• **Assigned task**:
Each line below that includes the word "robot" is to be reported.

[[ Data in this exercise open ]]

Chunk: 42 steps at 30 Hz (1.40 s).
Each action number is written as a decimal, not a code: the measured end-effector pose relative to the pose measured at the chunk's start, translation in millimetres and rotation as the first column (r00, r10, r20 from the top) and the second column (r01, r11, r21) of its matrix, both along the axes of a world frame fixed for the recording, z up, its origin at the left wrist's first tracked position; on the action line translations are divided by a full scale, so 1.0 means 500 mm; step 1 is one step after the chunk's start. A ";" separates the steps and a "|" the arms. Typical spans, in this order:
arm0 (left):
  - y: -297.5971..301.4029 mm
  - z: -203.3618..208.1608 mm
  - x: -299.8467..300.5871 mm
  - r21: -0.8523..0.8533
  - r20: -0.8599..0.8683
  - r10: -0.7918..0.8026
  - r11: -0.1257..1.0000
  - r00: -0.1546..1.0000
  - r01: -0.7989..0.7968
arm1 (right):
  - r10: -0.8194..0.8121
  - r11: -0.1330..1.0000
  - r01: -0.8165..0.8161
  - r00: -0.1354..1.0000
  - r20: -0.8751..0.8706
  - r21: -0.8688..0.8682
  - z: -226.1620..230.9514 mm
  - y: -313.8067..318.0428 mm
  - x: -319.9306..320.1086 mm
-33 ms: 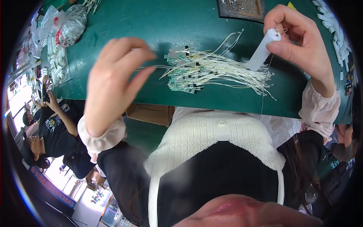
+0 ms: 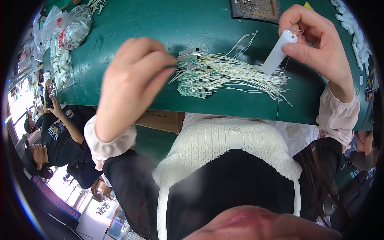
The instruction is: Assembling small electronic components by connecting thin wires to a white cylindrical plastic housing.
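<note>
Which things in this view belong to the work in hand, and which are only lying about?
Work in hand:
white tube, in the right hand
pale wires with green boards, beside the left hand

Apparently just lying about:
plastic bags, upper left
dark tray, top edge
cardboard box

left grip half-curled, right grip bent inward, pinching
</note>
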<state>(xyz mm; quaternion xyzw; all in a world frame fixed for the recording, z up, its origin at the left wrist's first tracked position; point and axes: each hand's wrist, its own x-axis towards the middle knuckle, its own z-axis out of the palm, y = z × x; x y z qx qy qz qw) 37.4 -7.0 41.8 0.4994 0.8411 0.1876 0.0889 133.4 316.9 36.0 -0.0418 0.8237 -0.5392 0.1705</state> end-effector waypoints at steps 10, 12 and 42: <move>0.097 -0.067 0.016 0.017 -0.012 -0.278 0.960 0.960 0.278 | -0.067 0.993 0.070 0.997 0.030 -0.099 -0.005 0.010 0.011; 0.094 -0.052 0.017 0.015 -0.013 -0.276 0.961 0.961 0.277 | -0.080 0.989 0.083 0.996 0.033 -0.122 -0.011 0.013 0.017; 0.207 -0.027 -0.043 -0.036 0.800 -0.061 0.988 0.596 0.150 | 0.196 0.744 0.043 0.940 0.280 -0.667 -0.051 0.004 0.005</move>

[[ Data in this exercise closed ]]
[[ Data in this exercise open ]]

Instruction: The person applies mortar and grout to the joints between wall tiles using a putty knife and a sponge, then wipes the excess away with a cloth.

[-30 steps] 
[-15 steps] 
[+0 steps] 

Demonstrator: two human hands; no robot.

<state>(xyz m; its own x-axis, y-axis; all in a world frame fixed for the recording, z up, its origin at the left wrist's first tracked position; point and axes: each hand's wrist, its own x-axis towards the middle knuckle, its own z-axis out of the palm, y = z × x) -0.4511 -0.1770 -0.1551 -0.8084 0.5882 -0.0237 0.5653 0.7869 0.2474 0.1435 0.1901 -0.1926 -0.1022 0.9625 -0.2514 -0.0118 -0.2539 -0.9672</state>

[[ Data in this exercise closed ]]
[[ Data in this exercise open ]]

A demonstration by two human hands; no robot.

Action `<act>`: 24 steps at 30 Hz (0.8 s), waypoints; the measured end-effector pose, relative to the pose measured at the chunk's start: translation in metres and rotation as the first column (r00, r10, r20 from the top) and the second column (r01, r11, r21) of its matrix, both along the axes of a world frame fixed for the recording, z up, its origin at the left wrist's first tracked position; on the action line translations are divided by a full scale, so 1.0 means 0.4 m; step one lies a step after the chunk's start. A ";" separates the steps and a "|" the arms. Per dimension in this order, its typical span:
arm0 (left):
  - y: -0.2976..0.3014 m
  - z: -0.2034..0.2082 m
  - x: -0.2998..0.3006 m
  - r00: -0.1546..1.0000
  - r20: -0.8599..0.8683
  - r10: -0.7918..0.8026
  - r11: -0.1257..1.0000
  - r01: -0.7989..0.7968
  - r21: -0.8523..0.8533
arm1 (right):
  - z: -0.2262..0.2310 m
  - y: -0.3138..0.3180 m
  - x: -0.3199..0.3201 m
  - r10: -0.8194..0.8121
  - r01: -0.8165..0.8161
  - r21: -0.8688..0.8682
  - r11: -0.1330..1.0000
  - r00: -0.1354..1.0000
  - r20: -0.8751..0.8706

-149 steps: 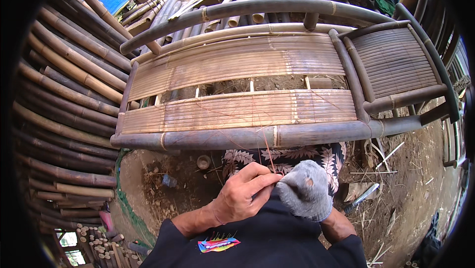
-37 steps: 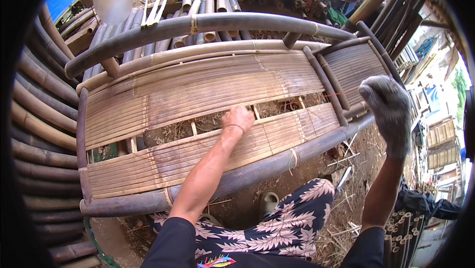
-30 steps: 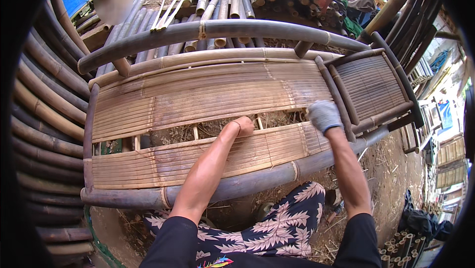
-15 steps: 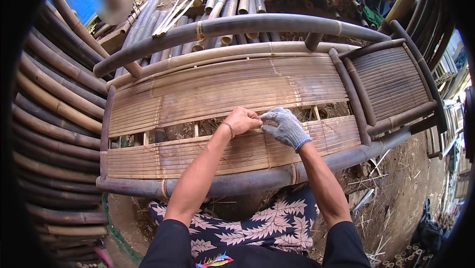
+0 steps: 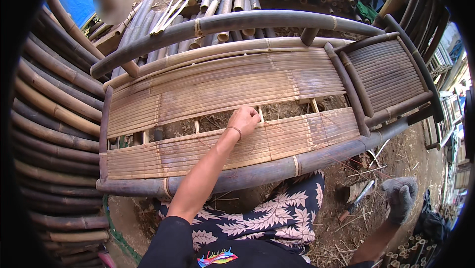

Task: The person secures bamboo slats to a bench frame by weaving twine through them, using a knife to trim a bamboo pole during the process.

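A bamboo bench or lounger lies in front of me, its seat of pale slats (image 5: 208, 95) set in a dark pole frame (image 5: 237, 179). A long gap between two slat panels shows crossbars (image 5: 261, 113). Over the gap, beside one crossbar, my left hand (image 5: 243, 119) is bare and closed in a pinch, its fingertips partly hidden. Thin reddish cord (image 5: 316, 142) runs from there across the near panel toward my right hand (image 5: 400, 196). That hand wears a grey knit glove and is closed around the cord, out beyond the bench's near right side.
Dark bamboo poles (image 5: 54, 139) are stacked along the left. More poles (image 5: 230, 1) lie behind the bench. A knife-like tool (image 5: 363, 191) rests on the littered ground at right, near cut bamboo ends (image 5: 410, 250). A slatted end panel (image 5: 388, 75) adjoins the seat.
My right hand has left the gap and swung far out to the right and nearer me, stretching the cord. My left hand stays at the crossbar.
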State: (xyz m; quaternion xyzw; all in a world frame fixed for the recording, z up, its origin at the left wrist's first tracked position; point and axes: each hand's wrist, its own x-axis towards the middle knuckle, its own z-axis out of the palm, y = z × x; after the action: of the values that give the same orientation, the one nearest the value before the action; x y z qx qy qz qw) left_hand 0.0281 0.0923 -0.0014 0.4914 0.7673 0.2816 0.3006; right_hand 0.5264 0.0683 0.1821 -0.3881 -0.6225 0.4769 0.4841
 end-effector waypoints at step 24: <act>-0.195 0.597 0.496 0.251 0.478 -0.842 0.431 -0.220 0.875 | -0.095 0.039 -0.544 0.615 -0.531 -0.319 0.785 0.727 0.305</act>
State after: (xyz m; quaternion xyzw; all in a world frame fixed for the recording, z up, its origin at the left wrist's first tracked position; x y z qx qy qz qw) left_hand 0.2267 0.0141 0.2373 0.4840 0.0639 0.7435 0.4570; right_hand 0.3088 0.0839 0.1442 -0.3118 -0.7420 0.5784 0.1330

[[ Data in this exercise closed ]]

• **Response**:
Demonstrator: two human hands; no robot.
A demonstration by two human hands; no robot.

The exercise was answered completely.